◆ **Problem statement**
Select the lines of the records containing the word "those" and list them.

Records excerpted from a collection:

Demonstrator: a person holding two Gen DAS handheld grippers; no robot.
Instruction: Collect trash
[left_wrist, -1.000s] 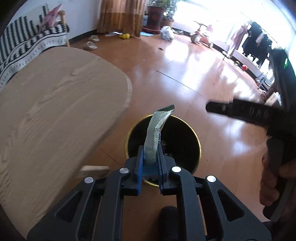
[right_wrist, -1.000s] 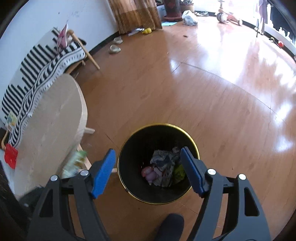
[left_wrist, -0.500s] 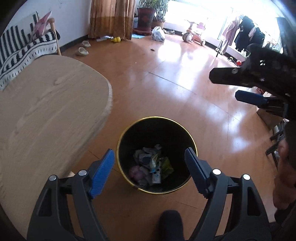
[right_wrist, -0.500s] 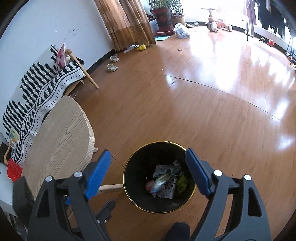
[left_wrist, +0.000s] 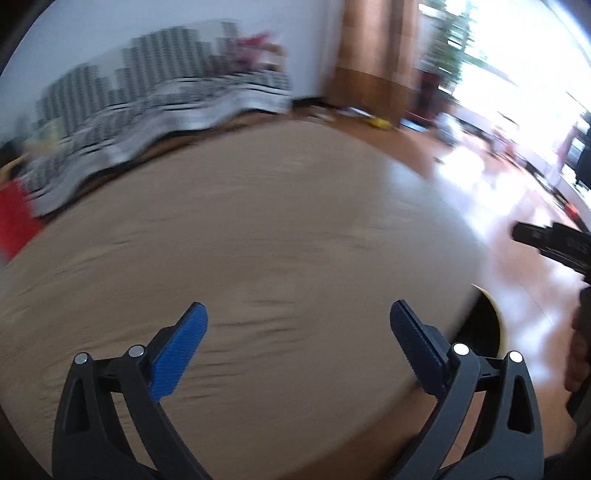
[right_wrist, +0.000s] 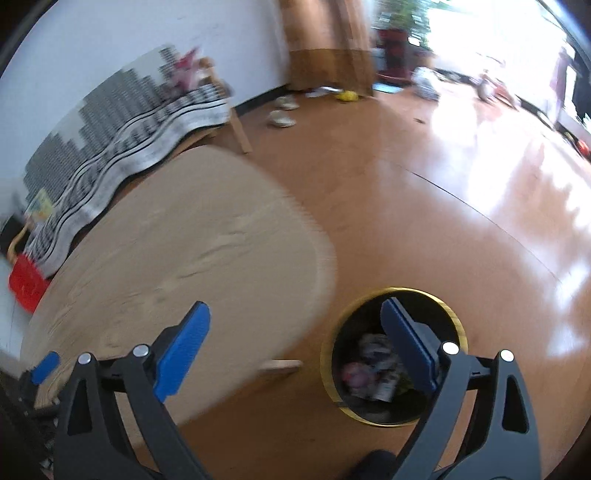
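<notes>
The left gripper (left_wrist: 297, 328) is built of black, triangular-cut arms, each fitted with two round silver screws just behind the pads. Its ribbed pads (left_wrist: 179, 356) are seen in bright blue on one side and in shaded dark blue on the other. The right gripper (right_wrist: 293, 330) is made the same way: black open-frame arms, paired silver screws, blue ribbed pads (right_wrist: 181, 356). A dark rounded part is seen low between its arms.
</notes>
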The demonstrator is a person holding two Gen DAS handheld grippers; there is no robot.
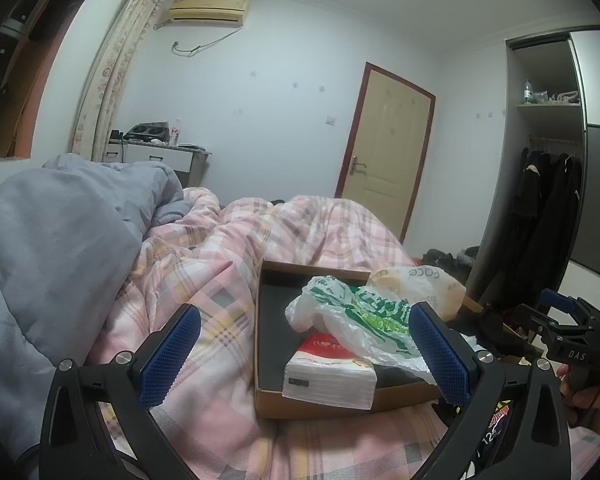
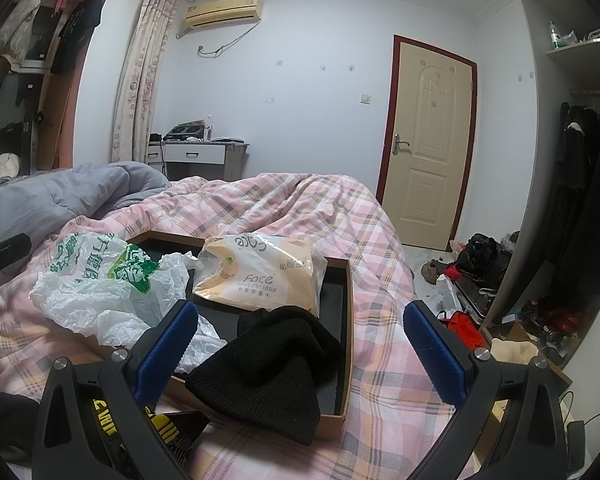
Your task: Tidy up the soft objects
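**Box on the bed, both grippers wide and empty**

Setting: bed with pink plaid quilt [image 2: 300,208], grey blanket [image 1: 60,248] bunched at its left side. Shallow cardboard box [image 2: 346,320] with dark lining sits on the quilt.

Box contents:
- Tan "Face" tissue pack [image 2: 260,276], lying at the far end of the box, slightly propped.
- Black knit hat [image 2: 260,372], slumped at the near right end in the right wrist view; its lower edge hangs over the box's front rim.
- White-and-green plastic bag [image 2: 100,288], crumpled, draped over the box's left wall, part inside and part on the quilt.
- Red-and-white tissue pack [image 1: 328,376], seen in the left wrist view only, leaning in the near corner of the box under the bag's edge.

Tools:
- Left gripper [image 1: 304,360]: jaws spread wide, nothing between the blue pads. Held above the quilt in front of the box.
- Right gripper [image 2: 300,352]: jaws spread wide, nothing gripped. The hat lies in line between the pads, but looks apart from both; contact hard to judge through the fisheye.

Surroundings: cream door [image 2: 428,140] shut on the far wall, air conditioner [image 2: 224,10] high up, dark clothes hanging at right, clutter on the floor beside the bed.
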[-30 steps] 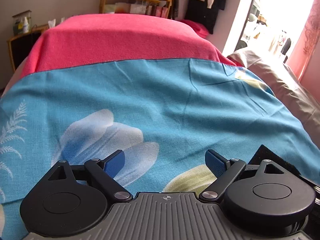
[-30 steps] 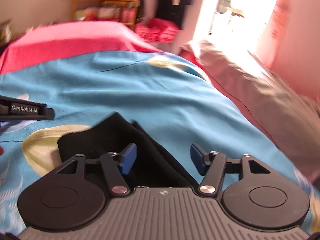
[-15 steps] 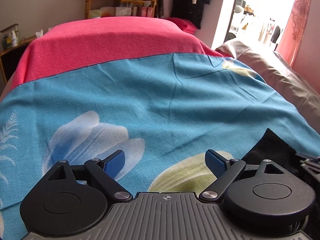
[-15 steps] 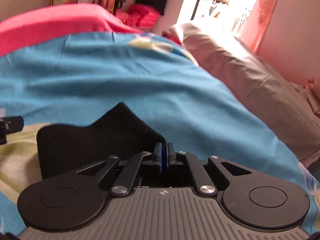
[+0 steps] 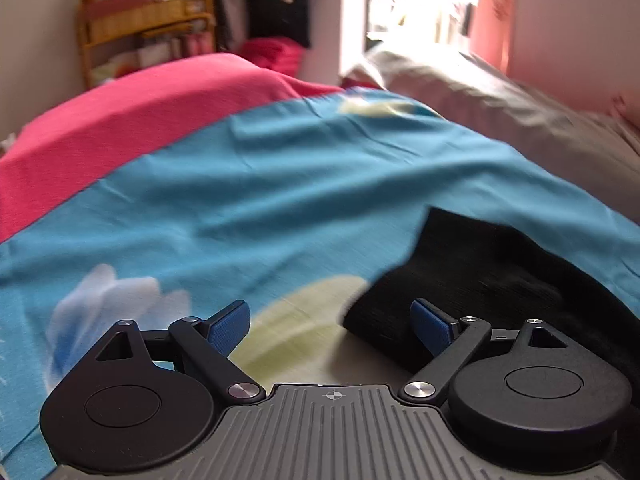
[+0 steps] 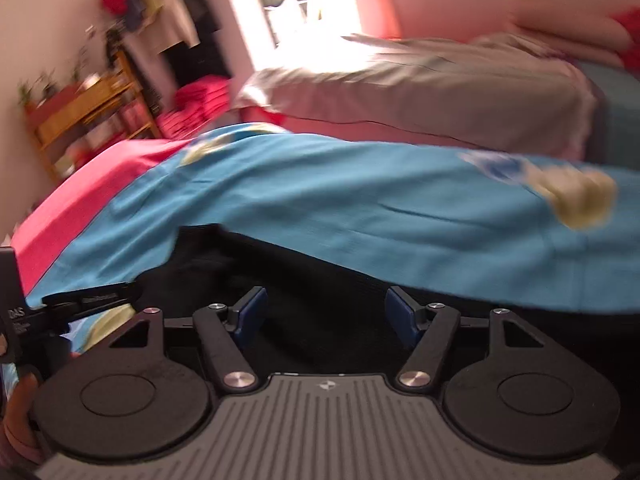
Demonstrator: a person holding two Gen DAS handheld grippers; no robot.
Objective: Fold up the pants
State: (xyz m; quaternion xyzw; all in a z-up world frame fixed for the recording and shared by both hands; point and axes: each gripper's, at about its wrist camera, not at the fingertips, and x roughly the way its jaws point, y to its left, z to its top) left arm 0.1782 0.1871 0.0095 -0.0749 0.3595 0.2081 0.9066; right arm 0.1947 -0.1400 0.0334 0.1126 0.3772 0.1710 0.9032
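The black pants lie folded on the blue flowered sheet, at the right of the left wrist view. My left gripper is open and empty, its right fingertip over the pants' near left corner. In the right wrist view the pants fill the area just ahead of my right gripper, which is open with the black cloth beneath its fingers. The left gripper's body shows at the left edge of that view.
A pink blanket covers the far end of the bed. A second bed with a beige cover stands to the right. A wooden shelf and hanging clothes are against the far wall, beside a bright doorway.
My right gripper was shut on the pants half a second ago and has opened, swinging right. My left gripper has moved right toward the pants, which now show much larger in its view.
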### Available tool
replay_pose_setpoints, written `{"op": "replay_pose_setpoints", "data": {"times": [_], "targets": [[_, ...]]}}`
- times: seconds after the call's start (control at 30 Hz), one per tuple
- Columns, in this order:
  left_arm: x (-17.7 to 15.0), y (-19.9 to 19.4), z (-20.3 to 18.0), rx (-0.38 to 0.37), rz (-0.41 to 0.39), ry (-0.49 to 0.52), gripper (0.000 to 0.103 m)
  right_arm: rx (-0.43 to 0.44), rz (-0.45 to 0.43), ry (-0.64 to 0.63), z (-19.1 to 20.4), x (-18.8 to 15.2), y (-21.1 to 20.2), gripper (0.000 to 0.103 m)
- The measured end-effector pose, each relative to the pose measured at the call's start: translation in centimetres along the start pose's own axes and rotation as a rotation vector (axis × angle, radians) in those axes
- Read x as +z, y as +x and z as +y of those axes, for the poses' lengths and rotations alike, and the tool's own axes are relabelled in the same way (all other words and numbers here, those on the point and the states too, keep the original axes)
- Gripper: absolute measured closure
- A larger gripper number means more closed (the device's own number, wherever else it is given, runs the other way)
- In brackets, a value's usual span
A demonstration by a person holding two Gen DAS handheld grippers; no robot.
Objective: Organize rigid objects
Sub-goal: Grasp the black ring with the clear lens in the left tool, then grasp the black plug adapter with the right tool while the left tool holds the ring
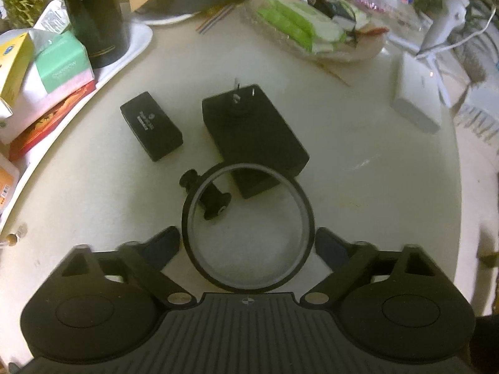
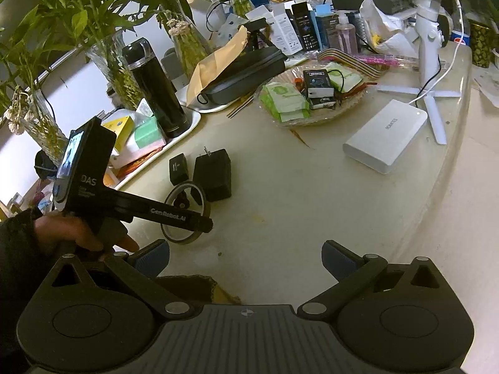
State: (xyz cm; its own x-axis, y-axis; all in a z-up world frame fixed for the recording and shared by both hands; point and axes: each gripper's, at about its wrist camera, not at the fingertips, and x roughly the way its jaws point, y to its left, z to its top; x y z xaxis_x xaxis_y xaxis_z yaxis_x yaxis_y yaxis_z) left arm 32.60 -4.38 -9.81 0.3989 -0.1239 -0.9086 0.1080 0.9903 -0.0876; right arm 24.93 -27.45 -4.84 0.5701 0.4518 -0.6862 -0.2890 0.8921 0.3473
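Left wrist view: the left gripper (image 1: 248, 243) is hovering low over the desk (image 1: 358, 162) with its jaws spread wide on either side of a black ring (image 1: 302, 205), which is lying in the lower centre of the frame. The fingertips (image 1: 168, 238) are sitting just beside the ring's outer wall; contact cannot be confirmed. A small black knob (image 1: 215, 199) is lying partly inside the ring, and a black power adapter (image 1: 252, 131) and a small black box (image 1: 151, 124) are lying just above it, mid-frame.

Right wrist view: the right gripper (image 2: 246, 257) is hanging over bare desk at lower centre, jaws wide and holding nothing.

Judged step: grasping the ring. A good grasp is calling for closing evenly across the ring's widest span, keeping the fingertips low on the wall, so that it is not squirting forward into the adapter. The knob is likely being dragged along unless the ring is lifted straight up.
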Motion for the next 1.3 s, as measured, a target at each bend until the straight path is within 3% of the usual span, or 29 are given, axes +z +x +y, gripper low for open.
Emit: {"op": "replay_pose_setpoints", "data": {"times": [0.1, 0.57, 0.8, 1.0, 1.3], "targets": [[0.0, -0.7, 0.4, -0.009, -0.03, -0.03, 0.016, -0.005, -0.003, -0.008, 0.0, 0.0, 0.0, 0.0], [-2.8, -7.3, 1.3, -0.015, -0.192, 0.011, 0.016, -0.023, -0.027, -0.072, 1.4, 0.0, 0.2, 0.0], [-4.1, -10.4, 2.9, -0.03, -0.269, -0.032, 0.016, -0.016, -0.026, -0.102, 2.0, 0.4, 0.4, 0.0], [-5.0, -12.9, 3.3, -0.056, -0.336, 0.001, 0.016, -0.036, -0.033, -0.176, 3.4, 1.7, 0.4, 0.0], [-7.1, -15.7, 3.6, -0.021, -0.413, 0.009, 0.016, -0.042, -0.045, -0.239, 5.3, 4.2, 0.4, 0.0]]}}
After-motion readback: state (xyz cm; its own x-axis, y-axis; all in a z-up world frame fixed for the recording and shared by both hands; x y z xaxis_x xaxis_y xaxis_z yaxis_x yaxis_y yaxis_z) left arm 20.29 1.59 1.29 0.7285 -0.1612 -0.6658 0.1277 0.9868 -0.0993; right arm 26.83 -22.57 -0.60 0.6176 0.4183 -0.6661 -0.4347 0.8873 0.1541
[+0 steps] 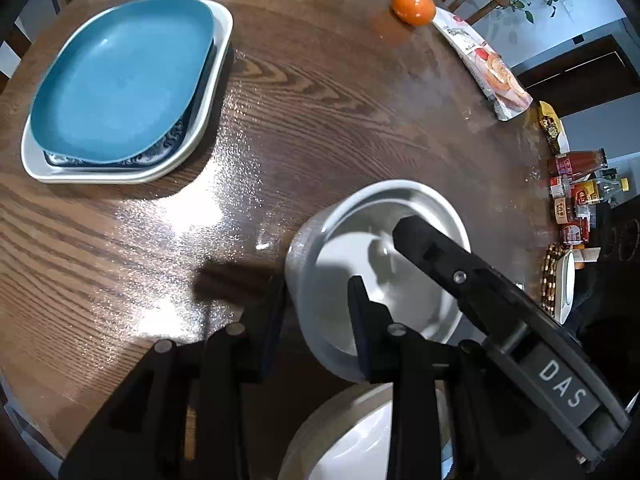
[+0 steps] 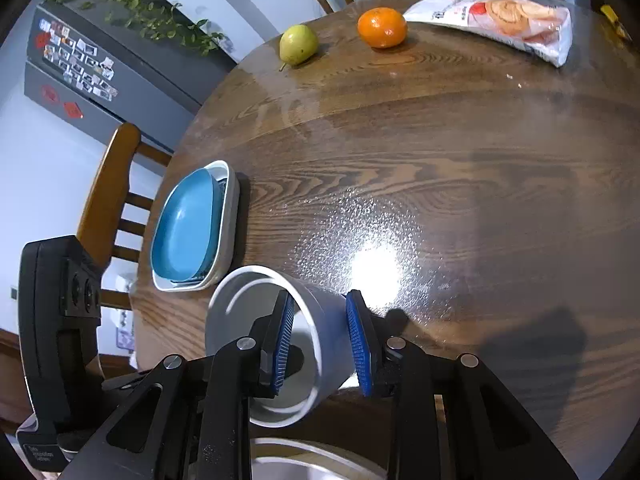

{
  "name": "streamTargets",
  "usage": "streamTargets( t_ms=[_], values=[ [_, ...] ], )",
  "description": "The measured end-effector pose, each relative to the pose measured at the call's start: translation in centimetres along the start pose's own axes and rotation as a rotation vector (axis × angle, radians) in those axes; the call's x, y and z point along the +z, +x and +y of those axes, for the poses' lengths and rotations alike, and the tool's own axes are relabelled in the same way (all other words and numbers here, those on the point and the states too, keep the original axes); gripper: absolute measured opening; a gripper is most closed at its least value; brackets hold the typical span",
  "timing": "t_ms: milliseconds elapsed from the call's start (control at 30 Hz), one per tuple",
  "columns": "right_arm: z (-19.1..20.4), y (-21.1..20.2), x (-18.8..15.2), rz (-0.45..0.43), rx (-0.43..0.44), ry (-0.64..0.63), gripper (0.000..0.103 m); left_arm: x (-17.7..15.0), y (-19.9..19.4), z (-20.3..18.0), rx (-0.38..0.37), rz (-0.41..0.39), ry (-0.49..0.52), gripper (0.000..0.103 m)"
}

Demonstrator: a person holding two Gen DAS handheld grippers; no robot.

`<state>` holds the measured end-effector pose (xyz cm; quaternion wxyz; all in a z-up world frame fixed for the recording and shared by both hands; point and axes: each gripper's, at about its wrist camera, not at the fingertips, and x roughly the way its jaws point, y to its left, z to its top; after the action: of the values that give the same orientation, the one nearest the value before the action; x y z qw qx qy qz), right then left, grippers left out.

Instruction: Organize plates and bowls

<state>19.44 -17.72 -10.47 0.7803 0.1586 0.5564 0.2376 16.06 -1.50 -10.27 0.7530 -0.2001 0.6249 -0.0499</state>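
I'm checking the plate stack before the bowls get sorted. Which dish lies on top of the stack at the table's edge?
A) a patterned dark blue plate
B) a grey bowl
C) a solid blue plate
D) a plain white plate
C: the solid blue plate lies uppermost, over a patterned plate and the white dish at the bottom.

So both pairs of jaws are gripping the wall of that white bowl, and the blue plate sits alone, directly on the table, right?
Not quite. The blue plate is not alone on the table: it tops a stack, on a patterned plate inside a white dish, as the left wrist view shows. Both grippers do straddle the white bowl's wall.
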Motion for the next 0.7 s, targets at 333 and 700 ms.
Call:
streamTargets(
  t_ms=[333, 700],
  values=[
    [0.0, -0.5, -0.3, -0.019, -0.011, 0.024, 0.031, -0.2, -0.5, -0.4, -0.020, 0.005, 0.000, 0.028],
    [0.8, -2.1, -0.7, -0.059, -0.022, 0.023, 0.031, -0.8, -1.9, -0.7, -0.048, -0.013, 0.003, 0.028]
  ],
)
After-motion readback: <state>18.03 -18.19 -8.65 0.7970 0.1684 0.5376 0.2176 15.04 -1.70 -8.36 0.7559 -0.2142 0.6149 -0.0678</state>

◆ **Expected answer**
- The measured end-effector pose, each relative to the pose measured at the call's start: translation in centimetres along the start pose's own axes and rotation as a rotation vector (axis × angle, radians) in those axes
- Read x as +z, y as +x and z as +y of those axes, for the poses' lengths and rotations alike, and the tool's own axes are relabelled in the same way (all other words and numbers here, those on the point and the states too, keep the original axes)
  "description": "The measured end-effector pose, each relative to the pose measured at the call's start: translation in centimetres along the start pose's own axes and rotation as a rotation vector (axis × angle, radians) in those axes; the call's x, y and z point along the +z, +x and +y of those axes, for the poses' lengths and rotations alike, and the tool's own axes are relabelled in the same way (all other words and numbers here, those on the point and the states too, keep the original axes); gripper: absolute measured opening; a gripper is most closed at its least value; brackets hold the typical span",

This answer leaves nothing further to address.